=== Exercise details ===
For the word "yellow", state how many lines of the data include it. Respond with the number only.

Collection entries:

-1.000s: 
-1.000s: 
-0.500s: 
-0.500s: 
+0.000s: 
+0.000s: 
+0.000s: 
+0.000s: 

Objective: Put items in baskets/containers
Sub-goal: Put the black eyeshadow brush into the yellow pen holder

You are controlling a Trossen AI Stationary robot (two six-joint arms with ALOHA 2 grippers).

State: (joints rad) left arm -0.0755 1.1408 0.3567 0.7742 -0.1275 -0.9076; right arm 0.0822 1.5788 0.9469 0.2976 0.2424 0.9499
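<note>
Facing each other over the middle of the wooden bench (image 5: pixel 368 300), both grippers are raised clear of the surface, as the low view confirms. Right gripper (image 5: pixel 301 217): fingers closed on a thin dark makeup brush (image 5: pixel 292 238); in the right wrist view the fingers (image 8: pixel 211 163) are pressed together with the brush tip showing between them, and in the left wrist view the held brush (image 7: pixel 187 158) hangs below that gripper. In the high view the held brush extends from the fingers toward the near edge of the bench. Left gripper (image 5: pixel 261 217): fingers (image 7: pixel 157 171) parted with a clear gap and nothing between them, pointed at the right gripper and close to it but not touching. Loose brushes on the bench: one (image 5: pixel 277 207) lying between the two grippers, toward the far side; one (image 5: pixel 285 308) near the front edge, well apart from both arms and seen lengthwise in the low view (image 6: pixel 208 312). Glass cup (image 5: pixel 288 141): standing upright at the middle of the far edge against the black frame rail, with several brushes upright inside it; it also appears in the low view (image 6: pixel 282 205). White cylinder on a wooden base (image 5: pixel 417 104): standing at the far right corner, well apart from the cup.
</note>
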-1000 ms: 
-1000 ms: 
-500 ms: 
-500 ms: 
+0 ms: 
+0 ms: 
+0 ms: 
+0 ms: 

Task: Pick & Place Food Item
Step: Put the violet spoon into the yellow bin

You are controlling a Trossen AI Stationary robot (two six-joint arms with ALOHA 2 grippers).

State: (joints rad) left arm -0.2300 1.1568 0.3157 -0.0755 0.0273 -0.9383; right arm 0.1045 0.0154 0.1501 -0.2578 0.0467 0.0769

=== Result for this exercise ===
2